Work to be completed =
Go through the data and copy each line where the string "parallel" appears.

+ + + + +

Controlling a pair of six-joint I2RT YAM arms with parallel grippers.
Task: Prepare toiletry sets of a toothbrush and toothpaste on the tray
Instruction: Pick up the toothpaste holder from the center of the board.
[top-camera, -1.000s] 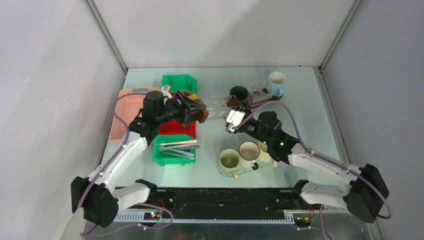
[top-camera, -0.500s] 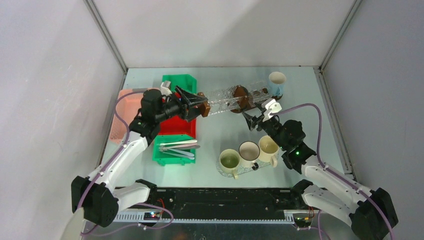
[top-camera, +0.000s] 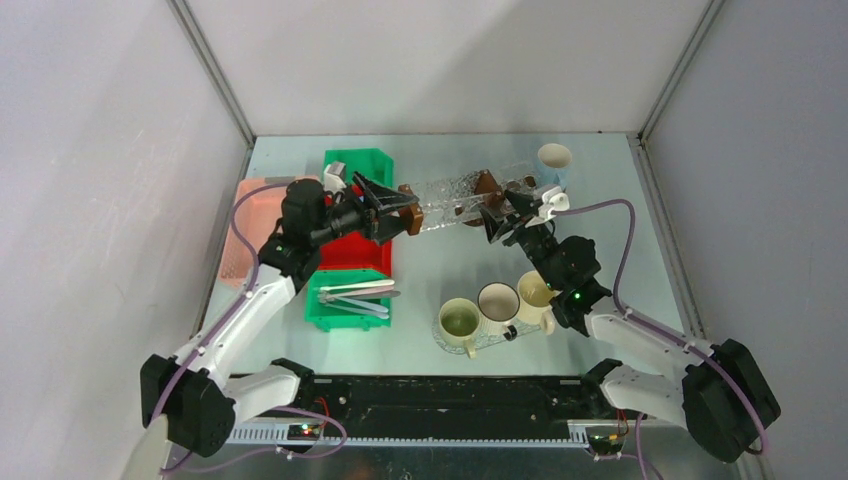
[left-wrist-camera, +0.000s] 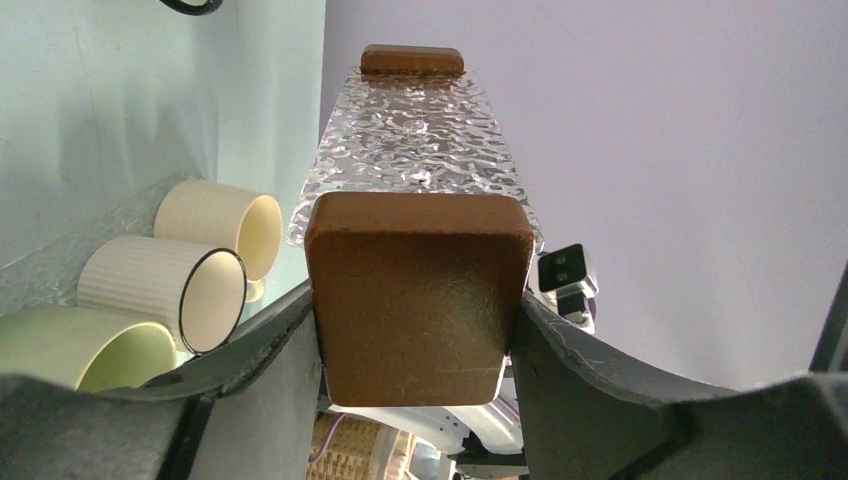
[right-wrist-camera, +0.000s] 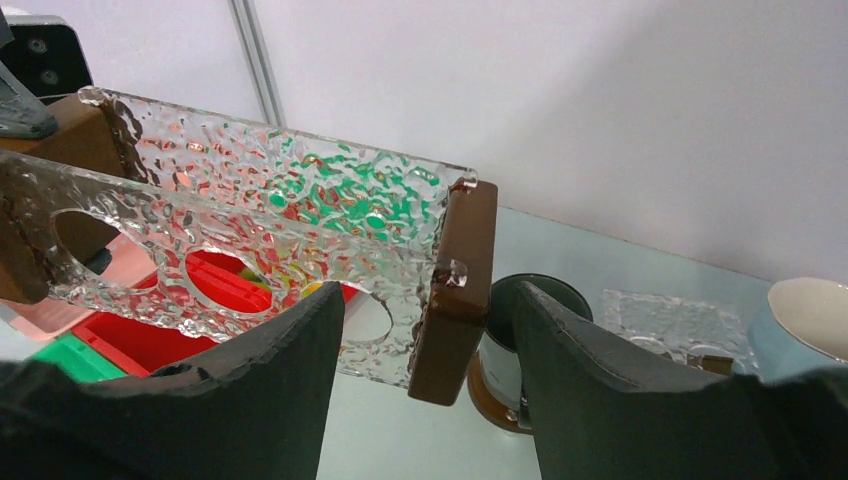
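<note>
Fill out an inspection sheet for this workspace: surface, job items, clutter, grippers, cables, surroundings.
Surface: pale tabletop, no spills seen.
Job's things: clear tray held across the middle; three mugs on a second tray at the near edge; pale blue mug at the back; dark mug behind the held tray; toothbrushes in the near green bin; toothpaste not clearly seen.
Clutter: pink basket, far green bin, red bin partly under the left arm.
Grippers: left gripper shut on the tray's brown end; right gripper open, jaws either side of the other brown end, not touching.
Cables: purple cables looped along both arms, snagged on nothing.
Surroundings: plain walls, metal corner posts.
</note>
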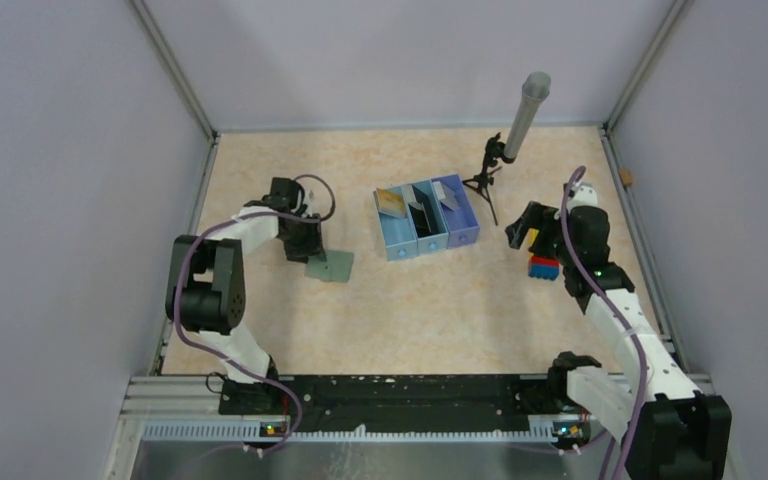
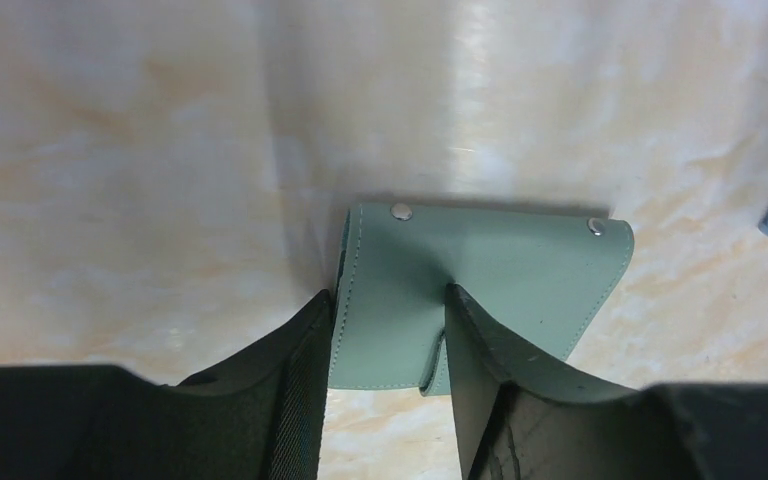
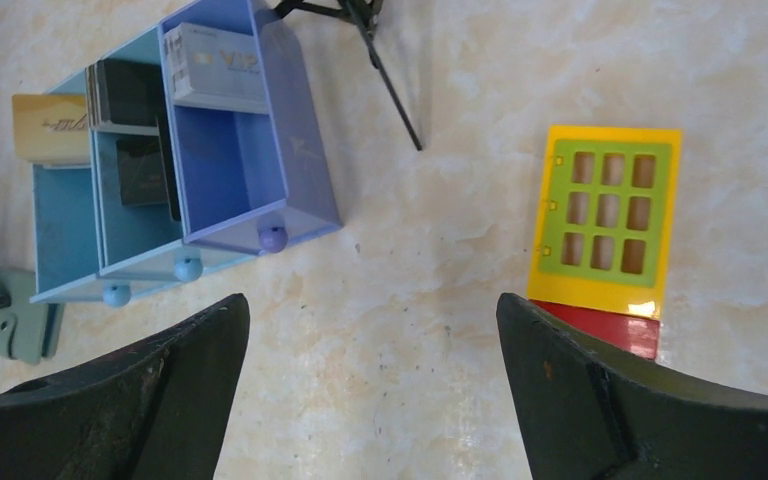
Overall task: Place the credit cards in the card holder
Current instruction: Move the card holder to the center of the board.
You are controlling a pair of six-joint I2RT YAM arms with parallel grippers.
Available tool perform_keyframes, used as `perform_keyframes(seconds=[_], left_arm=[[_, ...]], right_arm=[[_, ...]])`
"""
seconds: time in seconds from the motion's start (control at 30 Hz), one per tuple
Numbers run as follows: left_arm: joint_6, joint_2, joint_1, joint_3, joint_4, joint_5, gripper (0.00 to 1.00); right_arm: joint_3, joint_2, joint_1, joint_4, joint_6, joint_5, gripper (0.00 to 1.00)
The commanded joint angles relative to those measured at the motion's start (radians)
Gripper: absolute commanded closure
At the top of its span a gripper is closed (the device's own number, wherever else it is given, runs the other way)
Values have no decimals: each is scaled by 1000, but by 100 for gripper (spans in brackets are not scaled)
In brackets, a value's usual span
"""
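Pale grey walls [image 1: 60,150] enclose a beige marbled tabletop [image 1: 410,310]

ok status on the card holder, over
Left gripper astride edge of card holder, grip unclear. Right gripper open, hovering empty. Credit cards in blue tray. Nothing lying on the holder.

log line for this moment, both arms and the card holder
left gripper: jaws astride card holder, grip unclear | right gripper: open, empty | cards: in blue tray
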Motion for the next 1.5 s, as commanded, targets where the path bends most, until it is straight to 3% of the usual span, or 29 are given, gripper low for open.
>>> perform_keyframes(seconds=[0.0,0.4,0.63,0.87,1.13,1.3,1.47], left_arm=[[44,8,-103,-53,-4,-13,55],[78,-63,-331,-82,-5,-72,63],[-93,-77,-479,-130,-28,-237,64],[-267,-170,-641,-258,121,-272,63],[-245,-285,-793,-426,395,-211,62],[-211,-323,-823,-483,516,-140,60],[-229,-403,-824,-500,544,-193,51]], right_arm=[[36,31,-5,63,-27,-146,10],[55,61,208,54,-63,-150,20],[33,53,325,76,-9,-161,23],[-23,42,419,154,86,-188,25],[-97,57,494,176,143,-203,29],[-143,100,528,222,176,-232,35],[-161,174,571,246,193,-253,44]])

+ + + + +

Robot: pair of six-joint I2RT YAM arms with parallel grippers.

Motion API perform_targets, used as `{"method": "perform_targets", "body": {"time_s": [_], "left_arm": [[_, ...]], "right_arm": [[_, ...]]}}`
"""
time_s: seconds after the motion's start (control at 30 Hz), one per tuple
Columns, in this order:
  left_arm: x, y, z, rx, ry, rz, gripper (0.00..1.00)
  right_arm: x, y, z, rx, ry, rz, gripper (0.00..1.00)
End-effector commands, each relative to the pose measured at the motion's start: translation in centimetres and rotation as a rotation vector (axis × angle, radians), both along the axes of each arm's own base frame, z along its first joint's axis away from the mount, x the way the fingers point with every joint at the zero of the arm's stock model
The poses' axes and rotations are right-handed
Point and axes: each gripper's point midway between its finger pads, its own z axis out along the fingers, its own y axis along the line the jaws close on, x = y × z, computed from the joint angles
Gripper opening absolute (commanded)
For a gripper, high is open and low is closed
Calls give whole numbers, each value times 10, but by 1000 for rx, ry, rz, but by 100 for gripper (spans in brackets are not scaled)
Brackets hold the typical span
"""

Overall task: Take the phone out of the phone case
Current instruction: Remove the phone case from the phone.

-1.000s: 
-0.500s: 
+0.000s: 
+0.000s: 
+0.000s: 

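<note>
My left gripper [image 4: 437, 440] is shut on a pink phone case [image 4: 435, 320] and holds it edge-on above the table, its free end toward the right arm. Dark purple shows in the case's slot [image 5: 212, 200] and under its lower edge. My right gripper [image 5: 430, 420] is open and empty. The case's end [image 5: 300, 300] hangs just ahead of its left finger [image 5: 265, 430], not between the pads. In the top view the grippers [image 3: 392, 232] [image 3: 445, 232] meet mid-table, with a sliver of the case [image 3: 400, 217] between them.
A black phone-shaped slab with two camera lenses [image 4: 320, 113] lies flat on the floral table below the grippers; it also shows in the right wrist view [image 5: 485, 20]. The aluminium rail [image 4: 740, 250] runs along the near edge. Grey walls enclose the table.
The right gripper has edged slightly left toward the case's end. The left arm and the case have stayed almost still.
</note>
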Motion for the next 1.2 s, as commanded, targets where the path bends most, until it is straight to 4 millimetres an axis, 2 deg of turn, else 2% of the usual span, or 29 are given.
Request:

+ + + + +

Exercise response =
Controlling a pair of six-joint I2RT YAM arms with parallel grippers.
You are controlling a pair of six-joint I2RT YAM arms with parallel grippers.
Robot: pair of six-joint I2RT YAM arms with parallel grippers.

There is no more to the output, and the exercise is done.